Четверо убийц растворились в глубине Третьей авеню, и Каттерсон осторожно покинул убежище, не переставая оглядываться. Отныне придется быть осторожным вдвойне: таким крупным мужчиной, как он, можно накормить несколько голодных ртов.

Покидая полуразрушенные здания, на улице появились другие свидетели происшедшего, с одним и тем же выражением ужаса на лицах. Некоторые плакали, но большинство уже не имело слез. Сжимая кулаки, Каттерсон боролся с не желавшей отступать слабостью — зная, что поединок с голодом выиграть нельзя.
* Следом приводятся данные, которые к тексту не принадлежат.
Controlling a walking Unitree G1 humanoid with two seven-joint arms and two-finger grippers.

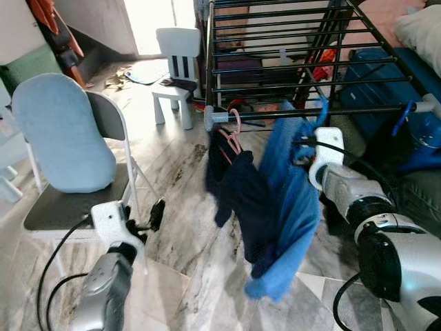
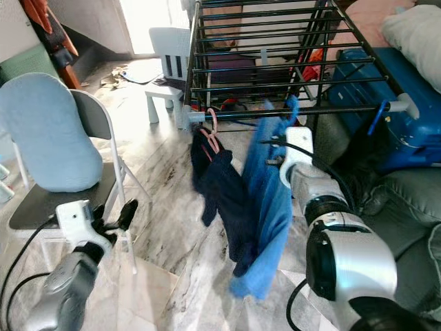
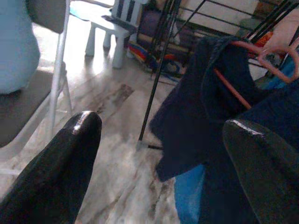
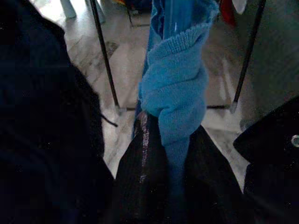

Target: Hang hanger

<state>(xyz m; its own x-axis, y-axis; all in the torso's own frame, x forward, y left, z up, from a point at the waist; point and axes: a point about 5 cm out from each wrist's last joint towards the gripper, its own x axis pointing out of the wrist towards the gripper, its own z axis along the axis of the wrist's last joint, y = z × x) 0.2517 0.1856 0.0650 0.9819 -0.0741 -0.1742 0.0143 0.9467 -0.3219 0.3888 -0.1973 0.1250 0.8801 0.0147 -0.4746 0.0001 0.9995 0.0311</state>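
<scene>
Right gripper (image 4: pixel 175 154) has its two black fingers pressed together on a fold of the bright blue knitted garment (image 1: pixel 293 207), close under the front bar of the black metal drying rack (image 1: pixel 289 62). In the right wrist view the blue knit goes down between the two fingers, so the grip is on cloth; if the hanger itself is also held, I cannot tell. A blue hook-like piece (image 1: pixel 322 110) rises over the front bar beside the gripper, and it is probably the hanger of this garment, though the cloth covers most of it.

Just beside, a dark navy garment (image 1: pixel 238 186) hangs on a thin pink hanger (image 1: pixel 234 131) whose hook is already over the same bar.

Left gripper (image 1: pixel 145 221) is low and well apart from the rack, near the grey folding chair with a light blue cushion (image 1: pixel 62 138). Its fingers stand apart and hold nothing.

I judge the blue garment to be soft and light, so it will fold and swing freely and give little support. The hanger is the stiff part; the better place to hold is near its hook, because knit can slip through the fingers.
</scene>
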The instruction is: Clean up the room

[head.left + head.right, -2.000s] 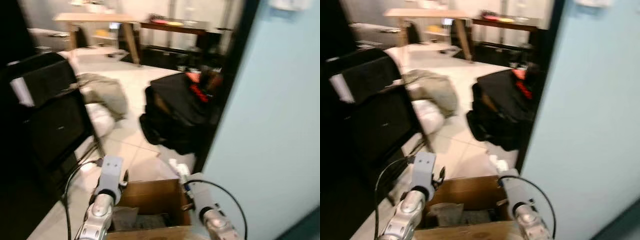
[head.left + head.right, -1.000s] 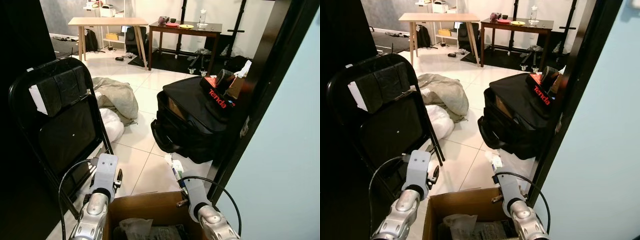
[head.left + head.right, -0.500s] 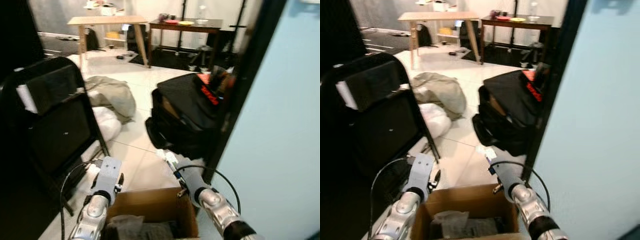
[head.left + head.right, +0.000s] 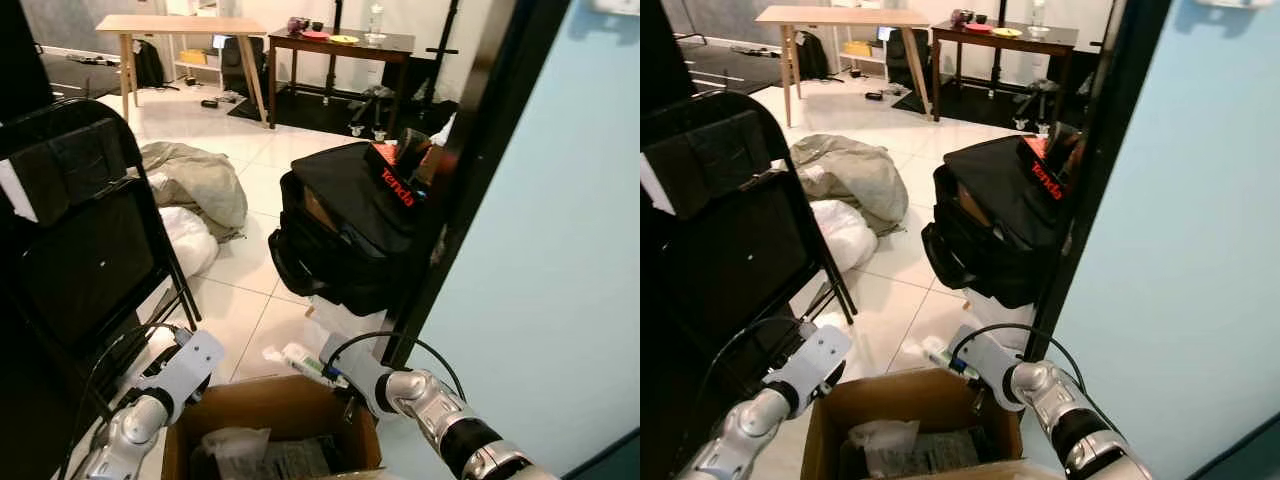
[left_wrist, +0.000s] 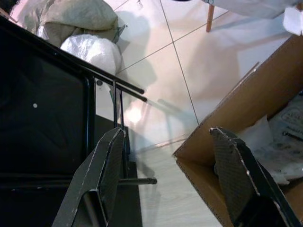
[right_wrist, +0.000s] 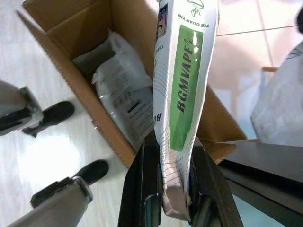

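Tube (image 6: 182, 94), white with green label, pinched in right claw (image 6: 171, 156) just above the far edge of the cardboard box (image 4: 895, 400) on the floor. Left claw (image 5: 175, 175) spread wide, holding nothing, beside folding chair (image 4: 80, 240).

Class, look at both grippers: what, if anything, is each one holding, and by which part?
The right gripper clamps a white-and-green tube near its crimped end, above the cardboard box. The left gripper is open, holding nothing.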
Неожиданно заговорил мужчина с изможденным, но выразительным лицом. Речь его пылала негодованием:

— Братья, час настал! Люди свернули с путей Господних, и дьявол привел их к погибели. На ваших глазах четверо из Его созданий убили ближнего ради еды — самый ужасный грех из всех мыслимых. Братья! Наше время на Земле близится к концу. Я старый человек и помню довоенные времена. Можете мне не верить, но еды тогда хватало на всех, и у каждого была работа. Эти развалины сверкали на солнце, поднимаясь высоко в небо, изборожденное реактивными самолетами. Тогда — в молодости — я свободно путешествовал по всей стране, до Тихого океана. Но война положила этому конец, и десница Господня занесена над нами. Дни наши сочтены, и суд близок. Предстаньте перед Господом без крови на руках своих, братья! Эти четверо, которых вы видели сегодня, будут гореть в аду вечно. Тот, кто отведает мяса, добытого ими сегодня, отправится туда же — в ад. Но послушайте, братья мои: еще не поздно! Тех, кто еще не потерян, молю: подумайте о спасении! Лучше вовсе не есть, чем употреблять такое мясо…

Из прохожих кое-кто останавливался, послушать старого проповедника. Нашлись и те, кто выкрикивал насмешки и ругательства, но проповедник не обращал внимания.

— Слушайте и не уходите, не выслушав! Дни наши сочтены, окончательно и бесповоротно: Господь довольно дал знаков, понятных каждому. Но подумайте, подумайте напоследок: этот мир доживает последние дни, но грядет лучший. Братья мои, не бросайте на ветер шанса на жизнь вечную! Бойтесь обменять бессмертную душу на кусок запретного мяса!